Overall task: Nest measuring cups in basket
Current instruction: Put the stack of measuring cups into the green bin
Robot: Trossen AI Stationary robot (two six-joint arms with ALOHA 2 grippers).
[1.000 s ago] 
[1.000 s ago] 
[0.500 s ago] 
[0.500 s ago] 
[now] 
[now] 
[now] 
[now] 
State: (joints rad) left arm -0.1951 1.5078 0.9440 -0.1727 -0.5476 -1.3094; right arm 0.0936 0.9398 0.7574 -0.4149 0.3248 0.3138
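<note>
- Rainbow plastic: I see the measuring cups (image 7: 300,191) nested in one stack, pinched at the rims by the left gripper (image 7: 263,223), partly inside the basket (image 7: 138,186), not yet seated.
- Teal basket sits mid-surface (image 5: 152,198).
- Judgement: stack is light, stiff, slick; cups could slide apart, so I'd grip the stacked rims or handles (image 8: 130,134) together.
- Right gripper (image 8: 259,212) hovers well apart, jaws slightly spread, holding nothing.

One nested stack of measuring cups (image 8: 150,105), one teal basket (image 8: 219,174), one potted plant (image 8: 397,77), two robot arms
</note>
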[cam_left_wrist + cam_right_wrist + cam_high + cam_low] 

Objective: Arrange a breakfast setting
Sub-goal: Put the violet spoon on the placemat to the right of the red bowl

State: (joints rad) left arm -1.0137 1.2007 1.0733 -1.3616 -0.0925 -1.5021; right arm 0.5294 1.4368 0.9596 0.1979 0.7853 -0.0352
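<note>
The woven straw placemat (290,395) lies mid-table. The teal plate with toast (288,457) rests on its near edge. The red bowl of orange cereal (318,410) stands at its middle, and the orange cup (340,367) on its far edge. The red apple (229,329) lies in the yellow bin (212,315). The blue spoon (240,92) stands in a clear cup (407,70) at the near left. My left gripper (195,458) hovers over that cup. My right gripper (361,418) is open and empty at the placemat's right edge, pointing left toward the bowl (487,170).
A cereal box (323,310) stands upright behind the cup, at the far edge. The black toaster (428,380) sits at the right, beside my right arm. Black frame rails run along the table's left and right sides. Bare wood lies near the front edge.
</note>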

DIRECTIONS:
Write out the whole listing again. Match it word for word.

EXERCISE OUTPUT:
Overall task: Nest measuring cups in basket
Current instruction: Put the stack of measuring cups into the green bin
Robot: Trossen AI Stationary robot (two six-joint arms with ALOHA 2 grippers).
[1.000 s ago] 
[1.000 s ago] 
[0.500 s ago] 
[0.500 s ago] 
[now] 
[now] 
[now] 
[now] 
State: (joints rad) left arm -0.1951 1.5078 0.9440 -0.1727 -0.5476 -1.3094; right arm 0.0936 0.9398 0.7574 -0.4149 0.3248 0.3138
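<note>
- Rainbow plastic: I see the measuring cups (image 7: 300,191) nested in one stack, pinched at the rims by the left gripper (image 7: 263,223), partly inside the basket (image 7: 138,186), not yet seated.
- Teal basket sits mid-surface (image 5: 152,198).
- Judgement: stack is light, stiff, slick; cups could slide apart, so I'd grip the stacked rims or handles (image 8: 130,134) together.
- Right gripper (image 8: 259,212) hovers well apart, jaws slightly spread, holding nothing.

One nested stack of measuring cups (image 8: 150,105), one teal basket (image 8: 219,174), one potted plant (image 8: 397,77), two robot arms
</note>
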[cam_left_wrist + cam_right_wrist + cam_high + cam_low] 

Objective: Arrange a breakfast setting
Sub-goal: Put the violet spoon on the placemat to the right of the red bowl

State: (joints rad) left arm -1.0137 1.2007 1.0733 -1.3616 -0.0925 -1.5021; right arm 0.5294 1.4368 0.9596 0.1979 0.7853 -0.0352
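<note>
The woven straw placemat (290,395) lies mid-table. The teal plate with toast (288,457) rests on its near edge. The red bowl of orange cereal (318,410) stands at its middle, and the orange cup (340,367) on its far edge. The red apple (229,329) lies in the yellow bin (212,315). The blue spoon (240,92) stands in a clear cup (407,70) at the near left. My left gripper (195,458) hovers over that cup. My right gripper (361,418) is open and empty at the placemat's right edge, pointing left toward the bowl (487,170).
A cereal box (323,310) stands upright behind the cup, at the far edge. The black toaster (428,380) sits at the right, beside my right arm. Black frame rails run along the table's left and right sides. Bare wood lies near the front edge.
</note>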

Work on this exercise is finished, so nothing remains.